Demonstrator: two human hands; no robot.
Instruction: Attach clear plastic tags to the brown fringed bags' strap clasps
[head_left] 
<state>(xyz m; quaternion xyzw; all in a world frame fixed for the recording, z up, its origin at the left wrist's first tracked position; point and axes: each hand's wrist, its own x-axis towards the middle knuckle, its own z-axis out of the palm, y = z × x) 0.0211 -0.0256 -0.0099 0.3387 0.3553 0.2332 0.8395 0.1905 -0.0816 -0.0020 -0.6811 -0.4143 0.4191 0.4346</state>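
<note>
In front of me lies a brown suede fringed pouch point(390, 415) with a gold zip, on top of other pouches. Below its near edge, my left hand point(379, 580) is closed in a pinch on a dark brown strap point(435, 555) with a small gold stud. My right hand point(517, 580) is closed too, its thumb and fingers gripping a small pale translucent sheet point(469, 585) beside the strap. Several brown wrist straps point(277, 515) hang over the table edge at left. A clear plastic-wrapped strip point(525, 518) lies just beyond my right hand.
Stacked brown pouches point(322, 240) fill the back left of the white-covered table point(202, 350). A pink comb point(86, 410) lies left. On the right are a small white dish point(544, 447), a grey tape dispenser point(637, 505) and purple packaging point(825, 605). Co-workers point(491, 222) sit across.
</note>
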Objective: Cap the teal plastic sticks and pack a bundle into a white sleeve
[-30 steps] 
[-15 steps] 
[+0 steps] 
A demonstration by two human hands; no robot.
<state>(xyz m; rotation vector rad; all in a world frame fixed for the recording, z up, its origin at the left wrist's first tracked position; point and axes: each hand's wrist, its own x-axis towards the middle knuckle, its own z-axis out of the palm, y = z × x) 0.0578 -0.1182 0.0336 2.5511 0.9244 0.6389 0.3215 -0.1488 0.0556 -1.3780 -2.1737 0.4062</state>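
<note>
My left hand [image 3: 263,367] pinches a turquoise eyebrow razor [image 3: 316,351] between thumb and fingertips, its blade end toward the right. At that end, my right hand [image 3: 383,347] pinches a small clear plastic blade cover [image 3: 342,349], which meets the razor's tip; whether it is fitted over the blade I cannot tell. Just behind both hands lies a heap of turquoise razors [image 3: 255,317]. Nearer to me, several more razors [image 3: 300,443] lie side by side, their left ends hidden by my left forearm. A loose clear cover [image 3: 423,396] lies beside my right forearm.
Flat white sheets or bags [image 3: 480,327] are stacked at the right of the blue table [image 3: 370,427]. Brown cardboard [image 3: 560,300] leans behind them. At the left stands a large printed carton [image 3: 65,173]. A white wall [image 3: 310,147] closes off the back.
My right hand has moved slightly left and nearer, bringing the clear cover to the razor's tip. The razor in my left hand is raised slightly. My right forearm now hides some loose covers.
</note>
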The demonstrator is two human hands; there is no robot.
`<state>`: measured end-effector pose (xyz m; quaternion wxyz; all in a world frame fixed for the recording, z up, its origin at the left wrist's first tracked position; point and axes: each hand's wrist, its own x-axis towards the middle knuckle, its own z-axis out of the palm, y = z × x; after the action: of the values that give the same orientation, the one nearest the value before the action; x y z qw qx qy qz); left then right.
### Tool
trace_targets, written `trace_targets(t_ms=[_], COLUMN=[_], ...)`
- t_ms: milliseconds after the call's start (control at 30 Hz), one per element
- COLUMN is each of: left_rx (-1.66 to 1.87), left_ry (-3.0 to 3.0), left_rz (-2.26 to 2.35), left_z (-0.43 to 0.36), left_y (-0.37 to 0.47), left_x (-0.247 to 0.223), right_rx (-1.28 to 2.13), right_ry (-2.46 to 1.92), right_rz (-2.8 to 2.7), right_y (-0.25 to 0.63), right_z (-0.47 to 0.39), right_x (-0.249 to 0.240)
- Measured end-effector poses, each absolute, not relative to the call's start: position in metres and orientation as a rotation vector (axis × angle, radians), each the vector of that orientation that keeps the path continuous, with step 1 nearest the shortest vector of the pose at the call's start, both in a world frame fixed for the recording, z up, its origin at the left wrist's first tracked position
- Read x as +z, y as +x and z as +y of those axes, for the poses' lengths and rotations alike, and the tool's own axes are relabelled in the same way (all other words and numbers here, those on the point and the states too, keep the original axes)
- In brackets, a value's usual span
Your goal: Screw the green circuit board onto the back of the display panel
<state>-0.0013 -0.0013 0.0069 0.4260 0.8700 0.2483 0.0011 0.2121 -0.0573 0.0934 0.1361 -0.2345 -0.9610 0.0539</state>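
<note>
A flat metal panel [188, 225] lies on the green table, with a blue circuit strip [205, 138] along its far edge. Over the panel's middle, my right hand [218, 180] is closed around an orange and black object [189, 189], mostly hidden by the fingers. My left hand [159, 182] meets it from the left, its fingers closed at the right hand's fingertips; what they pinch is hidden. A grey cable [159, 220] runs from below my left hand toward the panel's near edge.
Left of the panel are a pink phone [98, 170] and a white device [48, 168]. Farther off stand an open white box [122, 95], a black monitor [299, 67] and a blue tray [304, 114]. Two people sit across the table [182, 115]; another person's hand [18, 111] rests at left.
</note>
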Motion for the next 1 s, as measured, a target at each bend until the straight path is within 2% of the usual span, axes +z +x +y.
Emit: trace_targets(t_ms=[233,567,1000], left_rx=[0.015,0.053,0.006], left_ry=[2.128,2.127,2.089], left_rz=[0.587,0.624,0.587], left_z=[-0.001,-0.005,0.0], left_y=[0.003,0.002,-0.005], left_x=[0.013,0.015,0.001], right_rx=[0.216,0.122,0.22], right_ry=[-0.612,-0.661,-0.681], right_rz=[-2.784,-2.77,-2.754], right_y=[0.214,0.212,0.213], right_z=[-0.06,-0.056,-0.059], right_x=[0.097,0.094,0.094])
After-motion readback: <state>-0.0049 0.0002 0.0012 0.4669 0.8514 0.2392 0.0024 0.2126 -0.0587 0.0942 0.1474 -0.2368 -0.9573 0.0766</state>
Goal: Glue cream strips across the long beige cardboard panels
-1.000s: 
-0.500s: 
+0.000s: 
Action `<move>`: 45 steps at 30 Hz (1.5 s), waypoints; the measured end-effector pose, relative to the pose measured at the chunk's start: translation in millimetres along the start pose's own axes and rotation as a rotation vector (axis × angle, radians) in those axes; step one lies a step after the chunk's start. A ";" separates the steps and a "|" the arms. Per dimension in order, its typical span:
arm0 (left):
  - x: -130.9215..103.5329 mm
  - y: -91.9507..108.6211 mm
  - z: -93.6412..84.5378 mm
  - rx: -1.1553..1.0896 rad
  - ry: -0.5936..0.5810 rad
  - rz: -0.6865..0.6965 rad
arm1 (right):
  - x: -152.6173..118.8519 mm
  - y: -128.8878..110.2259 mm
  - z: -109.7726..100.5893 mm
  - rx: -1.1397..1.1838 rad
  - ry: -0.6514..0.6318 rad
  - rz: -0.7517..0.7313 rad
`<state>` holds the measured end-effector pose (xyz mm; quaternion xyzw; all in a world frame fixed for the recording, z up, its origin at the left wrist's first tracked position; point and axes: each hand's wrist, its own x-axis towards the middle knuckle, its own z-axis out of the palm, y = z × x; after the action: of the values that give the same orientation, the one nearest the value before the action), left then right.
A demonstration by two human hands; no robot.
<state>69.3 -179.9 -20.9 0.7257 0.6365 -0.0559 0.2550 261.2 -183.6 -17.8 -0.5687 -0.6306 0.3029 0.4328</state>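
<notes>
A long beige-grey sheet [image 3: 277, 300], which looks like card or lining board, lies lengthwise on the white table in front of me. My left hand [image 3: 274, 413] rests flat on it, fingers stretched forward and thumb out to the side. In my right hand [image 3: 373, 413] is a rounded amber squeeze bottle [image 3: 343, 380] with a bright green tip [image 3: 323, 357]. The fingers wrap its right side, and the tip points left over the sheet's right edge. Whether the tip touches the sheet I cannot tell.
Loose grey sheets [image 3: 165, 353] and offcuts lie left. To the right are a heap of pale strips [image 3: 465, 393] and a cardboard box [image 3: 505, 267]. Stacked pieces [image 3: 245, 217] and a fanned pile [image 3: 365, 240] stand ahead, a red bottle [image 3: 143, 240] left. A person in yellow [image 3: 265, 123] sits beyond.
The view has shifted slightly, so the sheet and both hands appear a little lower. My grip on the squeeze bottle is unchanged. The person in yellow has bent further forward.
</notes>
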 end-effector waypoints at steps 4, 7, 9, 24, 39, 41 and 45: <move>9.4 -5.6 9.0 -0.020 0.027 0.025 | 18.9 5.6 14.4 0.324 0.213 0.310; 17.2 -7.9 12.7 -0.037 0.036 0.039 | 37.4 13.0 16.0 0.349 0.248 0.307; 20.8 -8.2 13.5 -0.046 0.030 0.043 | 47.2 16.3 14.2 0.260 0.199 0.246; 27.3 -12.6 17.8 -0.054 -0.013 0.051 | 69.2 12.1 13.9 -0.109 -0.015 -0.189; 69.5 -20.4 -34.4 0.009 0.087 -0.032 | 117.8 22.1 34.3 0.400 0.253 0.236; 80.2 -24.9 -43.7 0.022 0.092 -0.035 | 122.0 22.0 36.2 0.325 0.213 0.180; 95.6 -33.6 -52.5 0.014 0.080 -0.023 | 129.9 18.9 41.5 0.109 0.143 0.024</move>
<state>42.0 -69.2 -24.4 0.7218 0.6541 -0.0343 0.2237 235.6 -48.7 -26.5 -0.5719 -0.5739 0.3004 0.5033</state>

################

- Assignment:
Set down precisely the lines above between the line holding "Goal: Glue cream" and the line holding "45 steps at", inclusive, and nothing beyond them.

- Written answer:
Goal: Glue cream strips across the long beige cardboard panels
-1.000s: 
-0.500s: 
+0.000s: 
Action `<move>`: 45 steps at 30 Hz (1.5 s), waypoints; the measured end-effector pose, relative to the pose measured at the chunk's start: translation in millimetres along the start pose's own axes and rotation as a rotation vector (axis × angle, radians) in those axes; step one lies a step after the chunk's start. A ";" separates the steps and a "|" the arms. Per dimension in order, its typical span:

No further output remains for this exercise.